Understanding the developer buying process - Part 3
There is a common belief in enterprise tech marketing circles that developers do not have a budget or purchasing ability. This assumption is based on standard enterprise sales processes focused on driving high ACV with multi-year terms. In many organizations this assumption holds true, however, it’s changing quickly driven by fundamental shifts in how buyers interact with enterprise software. To stay ahead of this shift, developer marketers need to understand why that assumption originated, what’s driving the change, and how to stay ahead of it.
Developers and BANT
BANT is a sales qualification acronym for budget, authority, need, and timing. It allows sales reps to quickly qualify new leads and opportunities. It’s by far the most popular qualification criteria but isn’t the only one (check out GPCTBA/C&I).

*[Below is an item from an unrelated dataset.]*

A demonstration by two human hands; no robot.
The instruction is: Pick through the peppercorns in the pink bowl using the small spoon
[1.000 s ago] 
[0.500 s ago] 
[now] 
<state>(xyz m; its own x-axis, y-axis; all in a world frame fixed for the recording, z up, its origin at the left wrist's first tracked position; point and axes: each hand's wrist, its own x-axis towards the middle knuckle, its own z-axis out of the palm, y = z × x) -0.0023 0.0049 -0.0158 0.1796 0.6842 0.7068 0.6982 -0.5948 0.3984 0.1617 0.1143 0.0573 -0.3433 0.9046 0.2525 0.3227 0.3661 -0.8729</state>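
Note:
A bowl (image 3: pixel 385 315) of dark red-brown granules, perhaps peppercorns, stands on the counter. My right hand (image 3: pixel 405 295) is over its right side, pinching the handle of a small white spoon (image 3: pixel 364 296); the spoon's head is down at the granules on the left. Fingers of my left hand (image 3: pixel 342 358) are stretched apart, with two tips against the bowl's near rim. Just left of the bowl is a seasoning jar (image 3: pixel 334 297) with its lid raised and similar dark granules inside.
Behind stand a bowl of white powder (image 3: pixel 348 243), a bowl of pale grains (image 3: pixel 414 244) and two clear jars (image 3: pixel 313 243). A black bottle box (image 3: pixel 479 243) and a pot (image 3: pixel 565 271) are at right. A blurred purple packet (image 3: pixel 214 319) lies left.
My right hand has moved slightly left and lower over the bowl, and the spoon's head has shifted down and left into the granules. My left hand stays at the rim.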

In the past, developers had the need and timeline but lacked the budget or authority, which meant that developers were not the primary contact on an opportunity. However, it quickly became clear that though you could leave developers out of a deal and still get it closed, your ability to drive usage, renewals, and account expansion is almost impossible.
This is where developer marketers and developer relations folks saw their rise to fame. Developers became a key audience member in a successful enterprise sale and ensuring the overall health/retention of the account. Fast forward fifteen years and the enterprise tech sales landscape is changing at the same pace as the technology that is being sold. To maintain a strong position in the market, enterprise software providers need to recognize the evolution and adopt.
Public cloud providers changed the game
With the rise of public cloud providers, software has fundamentally changed and so have the techniques and tools used to create it. Developers no longer work in environments hosted on local resources, they’re moving to the cloud, and so are the tools and applications that they use.
To provide a ‘developer-friendly’ experience, cloud providers have integrated developer tools directly into their offering. Providing a one-stop-shop experience where developers can build a stack à la carte with the click of a button. Along with configuration simplicity, cloud providers offer metered pricing and a self-service checkout experience.
The ability to enter their credit card information and have a small reoccurring payment that automatically scales with their needs has shifted the power back into the hands of developers, making the BANT argument largely irrelevant. According to a recent Evans Data survey, 58% of developers indicate that they have budget and authority, not just budget influence. Organizations that are reluctant to move away from the classic enterprise sale process should be warned.
It's the cloud's world we just live in it
Cloud providers have made developer marketing more important. Persuading developers away from the expanding list of native product offerings included with a cloud subscription is difficult. Not to mention providing a self-serve purchasing experience that warrents retention and expansion without the help of an account manager is a challenge that only a few companies have figured out.
Developer facing companies need to evolve quickly or risk extinction. They must acknowledge that developers do have a budget, and when it’s easy, they will spend it.